#### PROBLEM
Wherever "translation" shows up in the records below, copy the whole line.

#### EXCERPTED DATA

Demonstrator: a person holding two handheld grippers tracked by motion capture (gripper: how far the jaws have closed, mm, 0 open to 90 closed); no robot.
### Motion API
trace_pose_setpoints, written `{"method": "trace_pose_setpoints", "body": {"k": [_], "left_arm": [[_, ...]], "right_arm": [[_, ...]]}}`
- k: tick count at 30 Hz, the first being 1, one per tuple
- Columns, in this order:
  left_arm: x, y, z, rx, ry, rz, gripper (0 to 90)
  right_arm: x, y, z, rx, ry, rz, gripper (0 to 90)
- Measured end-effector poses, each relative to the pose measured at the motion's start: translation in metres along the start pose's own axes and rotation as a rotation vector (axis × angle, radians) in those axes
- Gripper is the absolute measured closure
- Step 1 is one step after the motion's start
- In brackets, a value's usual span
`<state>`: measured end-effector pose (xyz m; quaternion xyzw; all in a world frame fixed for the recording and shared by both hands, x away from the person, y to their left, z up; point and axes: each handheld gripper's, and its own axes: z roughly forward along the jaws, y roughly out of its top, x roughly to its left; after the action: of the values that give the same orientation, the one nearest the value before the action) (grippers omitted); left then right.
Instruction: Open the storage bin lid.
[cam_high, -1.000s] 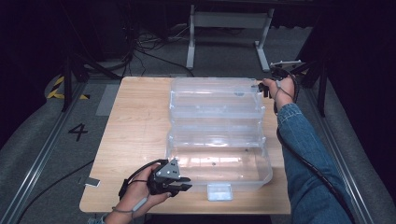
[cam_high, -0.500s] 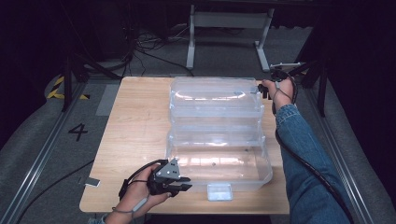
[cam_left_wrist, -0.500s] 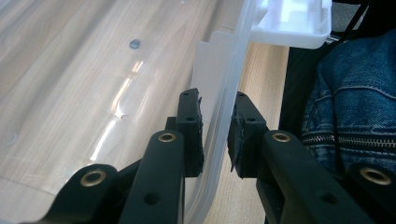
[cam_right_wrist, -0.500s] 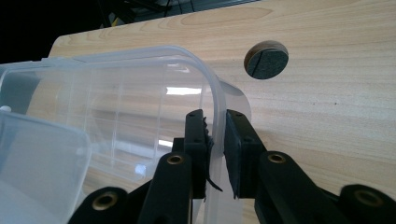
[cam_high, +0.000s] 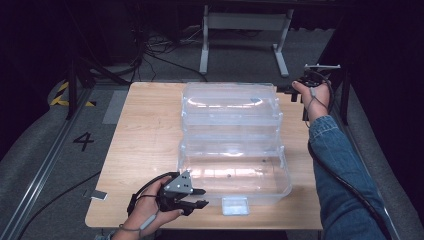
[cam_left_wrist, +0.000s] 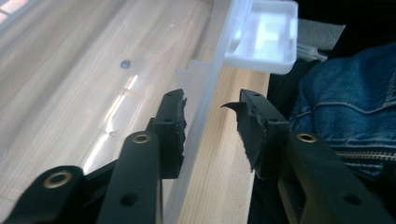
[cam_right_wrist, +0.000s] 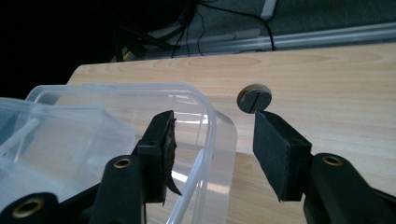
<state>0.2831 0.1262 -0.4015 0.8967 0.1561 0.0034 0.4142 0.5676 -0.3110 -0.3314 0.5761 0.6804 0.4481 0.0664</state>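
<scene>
Tongs both gape — left tongs (cam_left_wrist: 208, 128) straddle the clear bin (cam_high: 235, 170) wall, right tongs (cam_right_wrist: 215, 149) its far rim.

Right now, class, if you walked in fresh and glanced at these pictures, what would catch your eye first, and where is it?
The clear plastic bins, stacked along the middle of the wooden table, stand out first. Next, two hand-held grippers straddle the bins' walls with open jaws: the left gripper at the near bin's front corner, the right gripper at the far bin's rim. A small clear lid lies on the table's near edge.
</scene>
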Motion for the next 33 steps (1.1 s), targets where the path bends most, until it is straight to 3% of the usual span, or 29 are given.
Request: {"method": "trace_pose_setpoints", "body": {"k": [5,12,14,21,24,33], "left_arm": [[-0.003,0.005,-0.017,-0.076,-0.022,-0.024,58.8],[-0.004,0.011,-0.044,-0.108,0.055,-0.031,52.8],[-0.004,0.011,-0.049,-0.108,0.067,-0.035,52.2],[0.003,0.004,-0.068,-0.105,0.131,-0.085,49.0],[0.005,0.002,-0.072,-0.092,0.164,-0.105,46.3],[0.016,-0.01,-0.098,-0.114,0.261,-0.168,42.1]], "right_arm": [[0.005,-0.005,-0.026,-0.046,0.029,-0.081,45.6],[0.014,-0.023,-0.075,-0.094,0.065,-0.186,43.3],[0.014,-0.024,-0.08,-0.094,0.063,-0.194,43.1],[0.015,-0.043,-0.117,-0.113,0.085,-0.261,42.3],[0.015,-0.048,-0.123,-0.113,0.086,-0.288,42.1],[0.017,-0.072,-0.141,-0.117,0.127,-0.365,40.4]]}}
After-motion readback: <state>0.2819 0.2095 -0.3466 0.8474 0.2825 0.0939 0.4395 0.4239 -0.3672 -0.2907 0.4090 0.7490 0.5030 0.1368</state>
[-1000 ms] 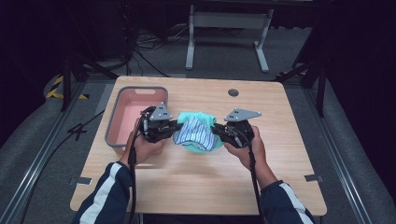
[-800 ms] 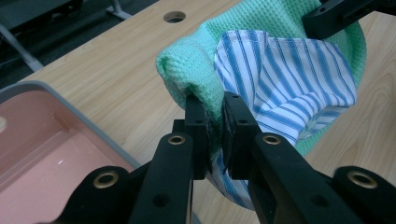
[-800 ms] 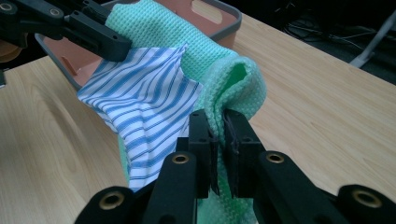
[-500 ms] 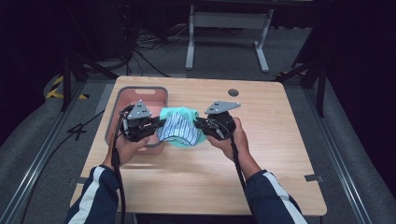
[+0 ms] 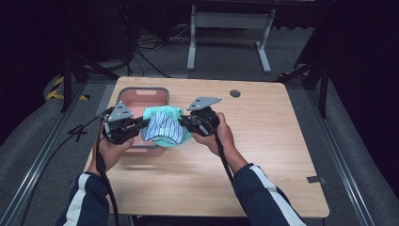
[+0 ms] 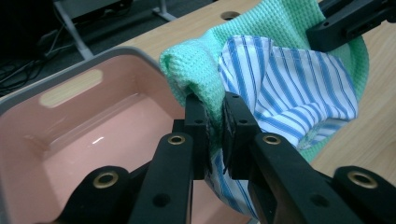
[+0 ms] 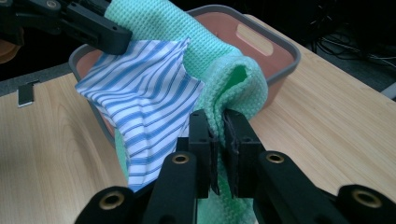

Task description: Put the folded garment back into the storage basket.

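A folded bundle of cloth, a green waffle towel (image 5: 180,137) wrapped around a blue-and-white striped cloth (image 5: 162,128), hangs between my two grippers over the right edge of a pink bin (image 5: 141,99). My left gripper (image 5: 145,123) is shut on the bundle's left end; its pads pinch green towel (image 6: 196,79) and striped cloth (image 6: 285,88) together. On the right end, my right gripper (image 5: 182,121) is shut on the green towel (image 7: 224,84), with the striped cloth (image 7: 144,107) draping beside its jaws. The bundle is off the table.
The pink bin (image 6: 84,135) with a grey rim has nothing in it and sits at the table's left side. A round cable hole (image 5: 235,93) lies at the table's far edge. Bare wooden tabletop (image 5: 273,146) spreads to the right and front.
Both grippers have carried the cloth bundle leftward, from the table's middle to above the pink bin's right edge. Both stayed shut on it.
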Motion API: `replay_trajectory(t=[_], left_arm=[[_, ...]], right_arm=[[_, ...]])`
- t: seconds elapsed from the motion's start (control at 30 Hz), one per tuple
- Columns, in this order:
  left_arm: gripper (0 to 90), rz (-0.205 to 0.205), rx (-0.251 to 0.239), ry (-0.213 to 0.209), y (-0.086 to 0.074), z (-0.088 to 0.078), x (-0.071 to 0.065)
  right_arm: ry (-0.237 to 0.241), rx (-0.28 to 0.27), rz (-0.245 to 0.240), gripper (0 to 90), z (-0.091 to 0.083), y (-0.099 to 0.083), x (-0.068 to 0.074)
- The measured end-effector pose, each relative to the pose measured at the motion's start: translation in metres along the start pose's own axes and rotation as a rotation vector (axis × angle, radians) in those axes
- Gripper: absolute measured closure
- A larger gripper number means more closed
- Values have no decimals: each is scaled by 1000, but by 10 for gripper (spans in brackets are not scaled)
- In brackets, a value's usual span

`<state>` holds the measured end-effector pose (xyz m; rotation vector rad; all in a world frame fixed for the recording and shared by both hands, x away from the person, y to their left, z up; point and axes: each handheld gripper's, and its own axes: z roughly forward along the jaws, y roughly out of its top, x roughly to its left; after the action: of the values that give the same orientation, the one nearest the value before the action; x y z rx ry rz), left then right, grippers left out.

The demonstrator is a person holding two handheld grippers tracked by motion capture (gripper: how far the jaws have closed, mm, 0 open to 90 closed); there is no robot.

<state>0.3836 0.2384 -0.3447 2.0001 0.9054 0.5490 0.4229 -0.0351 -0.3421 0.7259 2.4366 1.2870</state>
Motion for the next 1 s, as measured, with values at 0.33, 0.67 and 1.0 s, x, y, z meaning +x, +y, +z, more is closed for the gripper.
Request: replay_trajectory(t=[0.33, 0.67, 1.0], left_arm=[[820, -41, -24, 44, -8, -14, 23], [820, -98, -25, 80, -18, -20, 39], [821, -90, 5, 121, -27, -19, 45]], right_arm=[[22, 10, -19, 822, 24, 21, 12], [26, 32, -39, 822, 51, 39, 20], [28, 43, -42, 821, 73, 41, 19]])
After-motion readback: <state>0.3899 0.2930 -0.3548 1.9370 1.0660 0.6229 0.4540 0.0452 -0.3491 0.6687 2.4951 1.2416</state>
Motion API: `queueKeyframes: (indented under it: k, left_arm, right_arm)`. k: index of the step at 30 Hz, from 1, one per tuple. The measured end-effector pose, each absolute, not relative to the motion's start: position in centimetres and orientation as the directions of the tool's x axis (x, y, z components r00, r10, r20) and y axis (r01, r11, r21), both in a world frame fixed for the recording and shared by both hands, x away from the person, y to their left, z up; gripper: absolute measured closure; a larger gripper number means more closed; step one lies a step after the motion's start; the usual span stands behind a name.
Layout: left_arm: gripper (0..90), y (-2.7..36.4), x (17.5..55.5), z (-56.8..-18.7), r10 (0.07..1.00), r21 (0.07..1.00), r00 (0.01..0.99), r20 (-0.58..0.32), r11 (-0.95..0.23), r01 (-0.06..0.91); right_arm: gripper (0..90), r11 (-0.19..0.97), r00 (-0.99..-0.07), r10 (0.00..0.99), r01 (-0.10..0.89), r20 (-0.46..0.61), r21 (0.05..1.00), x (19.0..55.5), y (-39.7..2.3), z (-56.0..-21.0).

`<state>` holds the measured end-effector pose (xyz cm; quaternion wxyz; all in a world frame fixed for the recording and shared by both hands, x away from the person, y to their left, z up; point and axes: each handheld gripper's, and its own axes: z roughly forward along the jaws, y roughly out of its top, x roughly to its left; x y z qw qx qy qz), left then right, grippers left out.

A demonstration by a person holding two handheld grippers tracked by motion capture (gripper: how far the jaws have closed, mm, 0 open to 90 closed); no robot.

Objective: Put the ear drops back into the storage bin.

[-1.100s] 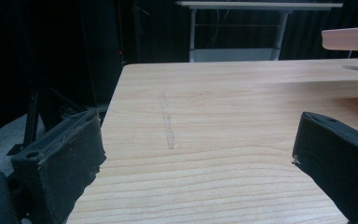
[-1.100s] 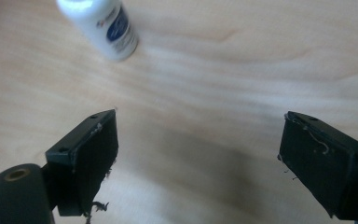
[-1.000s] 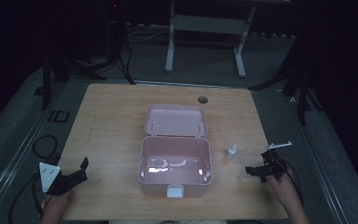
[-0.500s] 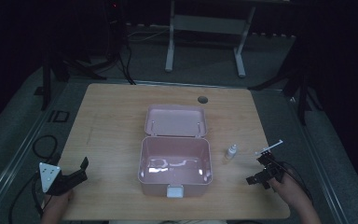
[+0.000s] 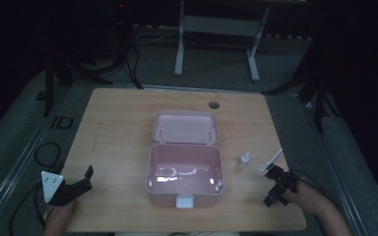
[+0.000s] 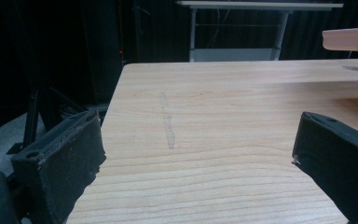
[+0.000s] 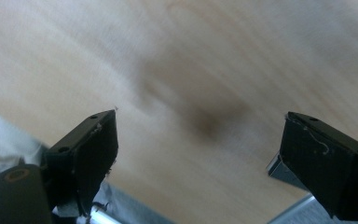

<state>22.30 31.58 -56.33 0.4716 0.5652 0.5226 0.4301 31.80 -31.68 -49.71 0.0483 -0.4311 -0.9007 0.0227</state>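
An open pink box [image 5: 184, 169] sits mid-table, its lid [image 5: 184, 127] lying back flat behind it. Just right of the box stands a small clear bottle [image 5: 244, 160], and a thin white stick [image 5: 273, 158] lies beside it. My right gripper [image 5: 271, 186] is open near the front right corner, just in front of the stick. In the right gripper view the right gripper [image 7: 200, 135] looks down on blurred bare wood with nothing between its jaws. My left gripper [image 5: 86, 181] rests open at the front left; the left gripper [image 6: 196, 140] faces bare tabletop, with the lid's edge [image 6: 349, 37] at upper right.
The wooden table [image 5: 118, 128] has a round cable hole [image 5: 214, 104] behind the lid. Its front edge runs close under my right gripper. Dark floor, cables and a white desk frame [image 5: 216, 29] lie beyond the far edge.
My right gripper has drawn back toward the front edge and turned. The white stick now lies tilted and a little further left. The left gripper has not moved.
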Motion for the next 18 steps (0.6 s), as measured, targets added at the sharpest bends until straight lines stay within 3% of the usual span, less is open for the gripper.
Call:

#### THE COMPLETED TASK
- Measured end-effector poses, each relative to the pose measured at the motion's start: translation in metres along the start pose's own axes and rotation as a rotation vector (axis × angle, radians) in those axes
- The measured end-effector pose, each relative to the pose measured at the motion's start: translation in metres along the start pose's own axes and rotation as a rotation vector (axis × angle, radians) in those axes

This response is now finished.